» WORK INSTRUCTION
Whenever a line below includes "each", add it to the tally, then give the total and nothing more.

» INFORMATION PROVIDED
##########

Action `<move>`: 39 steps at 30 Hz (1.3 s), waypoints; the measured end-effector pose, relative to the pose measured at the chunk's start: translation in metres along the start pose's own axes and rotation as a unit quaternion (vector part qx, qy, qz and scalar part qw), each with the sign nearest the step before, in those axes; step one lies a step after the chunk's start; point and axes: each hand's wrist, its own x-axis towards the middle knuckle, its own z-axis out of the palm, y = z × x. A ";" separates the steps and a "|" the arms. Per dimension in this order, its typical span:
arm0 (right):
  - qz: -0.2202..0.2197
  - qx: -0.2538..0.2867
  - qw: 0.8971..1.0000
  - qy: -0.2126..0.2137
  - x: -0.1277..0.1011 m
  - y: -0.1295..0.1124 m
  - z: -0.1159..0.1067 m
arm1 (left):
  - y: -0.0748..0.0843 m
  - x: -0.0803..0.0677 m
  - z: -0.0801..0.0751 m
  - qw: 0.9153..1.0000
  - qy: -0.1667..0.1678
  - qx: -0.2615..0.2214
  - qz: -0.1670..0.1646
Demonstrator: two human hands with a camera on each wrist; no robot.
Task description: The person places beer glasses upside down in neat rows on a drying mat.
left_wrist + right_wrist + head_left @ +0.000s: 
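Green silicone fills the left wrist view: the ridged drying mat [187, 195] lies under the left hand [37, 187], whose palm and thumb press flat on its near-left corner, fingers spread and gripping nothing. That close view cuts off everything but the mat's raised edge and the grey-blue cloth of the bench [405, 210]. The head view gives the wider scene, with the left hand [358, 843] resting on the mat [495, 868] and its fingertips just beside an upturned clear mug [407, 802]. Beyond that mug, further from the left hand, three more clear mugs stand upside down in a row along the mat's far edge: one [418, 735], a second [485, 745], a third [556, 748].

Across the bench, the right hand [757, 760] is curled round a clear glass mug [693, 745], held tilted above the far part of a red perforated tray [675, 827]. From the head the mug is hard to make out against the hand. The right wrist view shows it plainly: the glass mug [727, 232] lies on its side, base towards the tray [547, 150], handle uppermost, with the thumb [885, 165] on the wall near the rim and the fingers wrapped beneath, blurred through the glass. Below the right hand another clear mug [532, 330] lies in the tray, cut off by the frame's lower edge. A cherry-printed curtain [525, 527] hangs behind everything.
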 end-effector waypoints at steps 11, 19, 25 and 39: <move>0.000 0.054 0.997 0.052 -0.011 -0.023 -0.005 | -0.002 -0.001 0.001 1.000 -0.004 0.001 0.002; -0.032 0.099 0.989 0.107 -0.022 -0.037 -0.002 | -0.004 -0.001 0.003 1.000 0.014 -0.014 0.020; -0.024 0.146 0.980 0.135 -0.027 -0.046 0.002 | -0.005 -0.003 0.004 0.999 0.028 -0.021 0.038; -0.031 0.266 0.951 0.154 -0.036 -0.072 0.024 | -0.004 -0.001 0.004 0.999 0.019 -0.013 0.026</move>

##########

» TASK ANSWER
2